I have shifted to mostly using Mega instead of Dropbox. It is a similar service, but gives you 20gb free instead of the 2gb that Dropbox gives. I just now tried a team collection on it, and it seems to work for that. Has anyone else tried Mega? You can sign up for a free account at

I have been using Mega for a while now, but am just now trying it with Bloom team collections.
–Loren Hawthorne

Bloom Team Collections only works with Dropbox and LAN. You will run into problems with any other service.
Sorry about that!

I can understand you have limited time to support different platforms, but has anyone actually tried Mega? It works much like Dropbox.

The thing is, it doesn’t matter how close Mega is. Bloom has 4 places in its code that looks for Dropbox files and processes, by name. If you have remnants of Dropbox around on your machine, it may be that this is why Mega appears to work.

Thanks, Jon. I suppose it is best to go mainstream and not try to push into the almost works zone.

In the long run, we either need Bloom to have its own invisible cloud-sync service, or be able to say “bring your own cloud-sync service”. We have an idea of how we might be able to get to that point by augmenting generic cloud sync services with a data-integrity layer that we would build.

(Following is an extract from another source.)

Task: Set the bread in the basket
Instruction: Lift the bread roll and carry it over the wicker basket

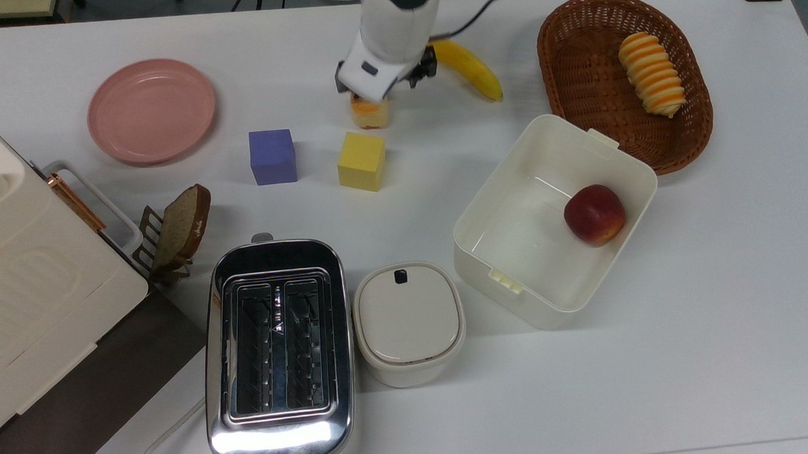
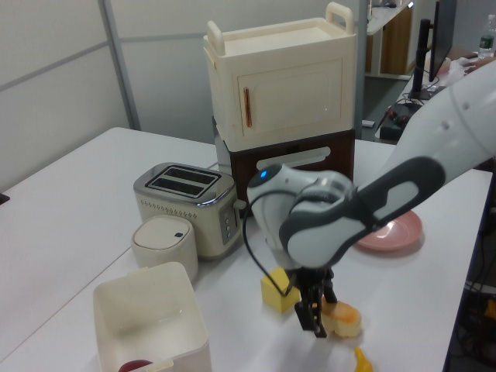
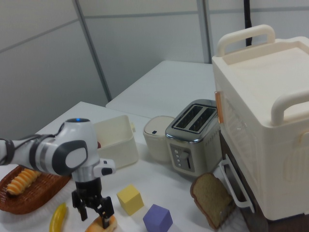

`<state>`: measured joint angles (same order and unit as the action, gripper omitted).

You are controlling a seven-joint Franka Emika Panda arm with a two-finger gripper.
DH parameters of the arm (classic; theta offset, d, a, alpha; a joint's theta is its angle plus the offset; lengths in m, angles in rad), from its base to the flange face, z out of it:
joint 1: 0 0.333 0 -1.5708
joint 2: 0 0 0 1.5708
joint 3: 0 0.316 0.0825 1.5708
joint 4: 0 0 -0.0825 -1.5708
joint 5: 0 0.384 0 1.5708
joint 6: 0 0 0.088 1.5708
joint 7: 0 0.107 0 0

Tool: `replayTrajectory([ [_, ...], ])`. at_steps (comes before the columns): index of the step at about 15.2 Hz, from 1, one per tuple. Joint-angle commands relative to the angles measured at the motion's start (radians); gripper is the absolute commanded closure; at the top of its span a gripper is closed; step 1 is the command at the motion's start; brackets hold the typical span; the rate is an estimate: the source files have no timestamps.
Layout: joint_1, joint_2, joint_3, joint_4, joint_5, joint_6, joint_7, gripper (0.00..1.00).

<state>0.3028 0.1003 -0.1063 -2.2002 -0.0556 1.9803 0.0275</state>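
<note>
The bread [image 1: 370,113] is a small loaf-shaped bun lying on the white table next to a banana [image 1: 470,66]; it also shows in the left view [image 2: 346,318] and the right view [image 3: 105,224]. My gripper [image 1: 373,96] hangs right over it and covers most of it in the top view. In the right view the gripper [image 3: 95,211] is open, its dark fingers spread to either side of the bun's top. The brown wicker basket [image 1: 567,22] stands at the top view's right with a striped spiral roll [image 1: 651,73] in it.
A yellow cube [image 1: 361,161] and a purple cube [image 1: 273,156] sit just in front of the bread. A pink plate [image 1: 151,110] lies to the top view's left. A cream box [image 1: 486,237] holds an apple [image 1: 594,214]. Toaster [image 1: 278,348], lidded pot [image 1: 409,322], toast rack [image 1: 182,226].
</note>
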Motion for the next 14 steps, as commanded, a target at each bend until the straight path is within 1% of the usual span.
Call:
replayTrajectory([
  [1,0.032,0.076,-0.013,-0.004,-0.076,0.066,0.08,0.08],
  [2,0.03,0.076,-0.013,-0.004,-0.082,0.068,0.08,0.25],
  [3,0.027,0.069,-0.013,-0.003,-0.084,0.066,0.08,0.55],
  [4,0.024,0.053,-0.013,-0.001,-0.084,0.057,0.078,0.82],
  [5,0.024,0.027,-0.013,0.0,-0.082,0.043,0.078,1.0],
  [6,0.022,0.0,-0.013,0.011,-0.081,0.011,0.078,1.0],
  [8,0.032,-0.054,-0.013,0.097,-0.053,-0.105,0.084,1.0],
  [9,0.039,-0.065,-0.012,0.161,-0.02,-0.179,0.084,1.0],
  [10,0.051,-0.064,-0.01,0.233,0.029,-0.229,0.089,1.0],
  [11,0.082,-0.054,-0.009,0.294,0.066,-0.251,0.113,1.0],
  [12,0.117,-0.05,-0.009,0.331,0.072,-0.256,0.17,1.0],
  [14,0.208,-0.041,-0.009,0.37,0.074,-0.245,0.3,1.0],
])
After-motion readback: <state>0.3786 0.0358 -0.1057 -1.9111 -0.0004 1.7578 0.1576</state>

When you say “works much like Dropbox” do you mean for the user of the website and apps, or a developer using an API to talk to the cloud service? I have used rclone to move personal data around, and I found it informative how many differences in cloud storage systems it has to deal with.

Just works about the same for the end user. I’m not much of a programmer.

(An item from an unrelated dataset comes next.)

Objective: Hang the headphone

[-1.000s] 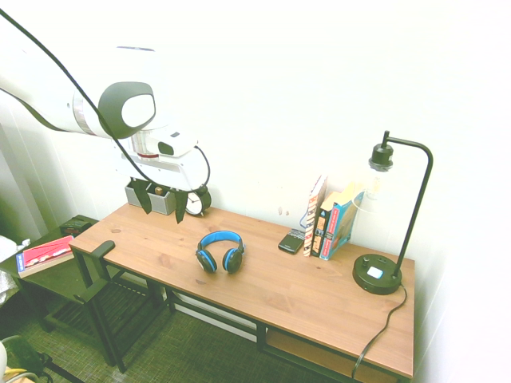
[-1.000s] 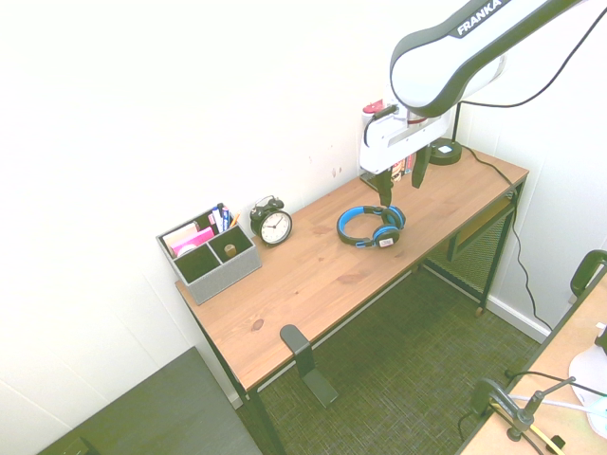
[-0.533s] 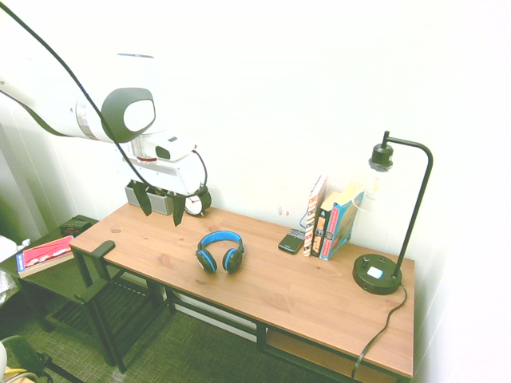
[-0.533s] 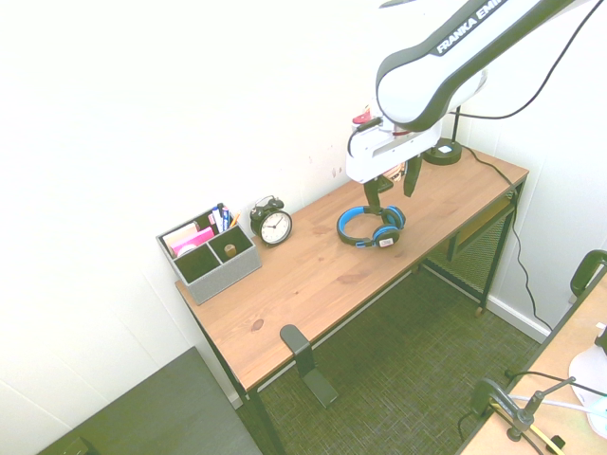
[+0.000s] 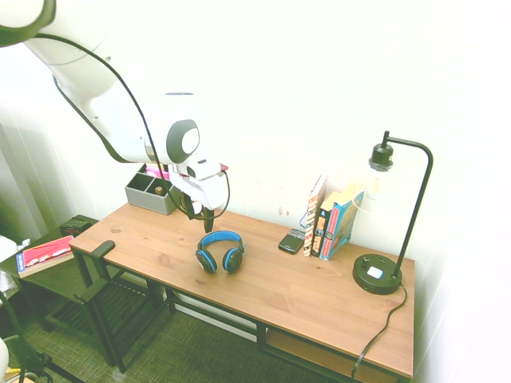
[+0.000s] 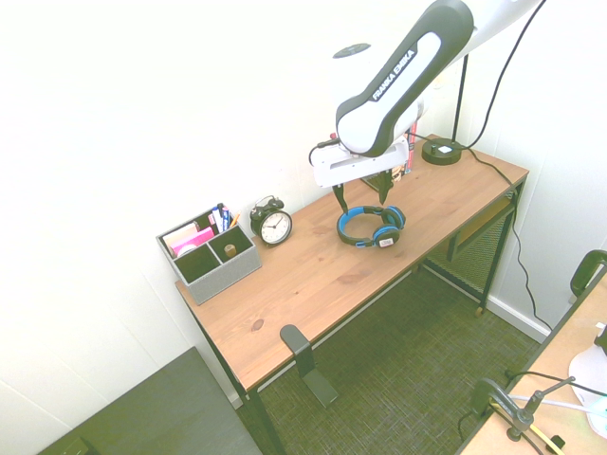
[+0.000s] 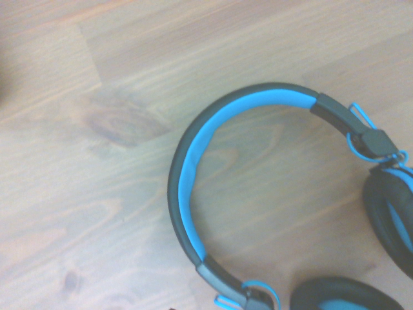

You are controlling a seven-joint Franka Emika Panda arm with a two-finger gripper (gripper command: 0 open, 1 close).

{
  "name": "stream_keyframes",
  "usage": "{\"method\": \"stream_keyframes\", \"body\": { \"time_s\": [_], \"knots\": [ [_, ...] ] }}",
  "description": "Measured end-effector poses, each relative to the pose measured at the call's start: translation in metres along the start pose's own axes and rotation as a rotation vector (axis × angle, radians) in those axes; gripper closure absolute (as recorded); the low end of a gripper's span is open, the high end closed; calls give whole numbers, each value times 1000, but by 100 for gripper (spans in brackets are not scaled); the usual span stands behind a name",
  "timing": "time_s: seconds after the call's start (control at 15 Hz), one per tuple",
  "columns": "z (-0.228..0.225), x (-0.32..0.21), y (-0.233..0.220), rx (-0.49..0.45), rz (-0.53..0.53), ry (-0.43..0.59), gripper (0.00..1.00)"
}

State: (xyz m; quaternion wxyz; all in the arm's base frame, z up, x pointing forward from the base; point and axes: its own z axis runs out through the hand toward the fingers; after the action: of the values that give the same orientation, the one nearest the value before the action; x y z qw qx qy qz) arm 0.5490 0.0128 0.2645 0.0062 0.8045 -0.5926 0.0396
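Wrist view, item one: headphone (image 7: 187,194), lying flat on the wooden desk (image 7: 97,129); arched headband, bright blue on its inner face and dark along the outer edge, thin blue wire loops at the hinges, padded black ear cups partly cut off at the frame edge. Both exterior views place it (image 5: 220,250) (image 6: 370,226) near the middle of the desk (image 5: 303,291) (image 6: 303,275), apart from every other object.

Item two: gripper (image 5: 200,217) (image 6: 361,197), pointing straight down, dark fingers spread wide with nothing between them, hanging just above the headband without touching it; white arm, smooth glossy shell with black joint caps, bent sharply at the wrist.

Item three: desk, warm brown plank top with visible grain and knots, black metal frame.

Item four: round black alarm clock (image 6: 272,224), white dial, beside a grey compartment organiser (image 6: 209,256) holding pens.

Item five: upright books (image 5: 331,217), a dark phone (image 5: 291,241), and a black hooked desk lamp (image 5: 395,219) on a round base
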Motion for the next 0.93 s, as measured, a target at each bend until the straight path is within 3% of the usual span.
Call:
{"method": "stream_keyframes", "body": {
  "time_s": [0.13, 0.2, 0.93],
  "knots": [
    [18, 5, -9, 15, 19, -7, 0],
    [26, 6, -15, 20, 23, -9, 100],
    [86, 16, -51, 19, 57, -56, 100]
  ]
}}
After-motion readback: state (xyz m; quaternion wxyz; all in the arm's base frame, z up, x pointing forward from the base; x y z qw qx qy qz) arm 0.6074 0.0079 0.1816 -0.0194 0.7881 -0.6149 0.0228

That would be great. With only 2GB of free storage, it is easy to max out the free account with Dropbox, and their beginning paid level is kind of pricey. They don’t have a 100GB for $2 a month option, like some of the other service. The 20GB that I get from Mega is so far being enough, and I use it quite a lot, especially for passing files between my Windows machine and my Ubuntu computer.

By the way, the Bloom dev team pays around US$200/year for a Dropbox six-person “family” plan that gets you 2TB. We have found no wording that limits you to a certain set of relationships or activities; rather, they don’t offer all the same features that a business would want. Bloom doesn’t use those features. We aren’t an actual book-producing team, so this isn’t exactly an endorsement from experience.

Funny no one mentions spending $100 per year to Microsoft to get 6 licenses of Office 365, plus 6 TB of online storage on OneDrive.
Any reason that this is not a good option? (Not for Bloom at this point, but if Bloom ever goes with an abstraction layer so the online storage location is separated from the internal code.)

Actually Bloom has at least one abstraction layer designed to make it possible to support different backends for team collections. This helps but doesn’t make it trivial to implement a new backend. Each file sharing system has slightly different capabilities.

I used Office 365 for a year on their family plan that allows 6 seats, but it looked to me like it was supposed to be for personal use only, not business use, so it seemed like what I needed if for did not qualify, so I did not renew. I now pay $2 per month for 100gb to not have to fight them wanting to put a lot of my Windows documents in OneDrive.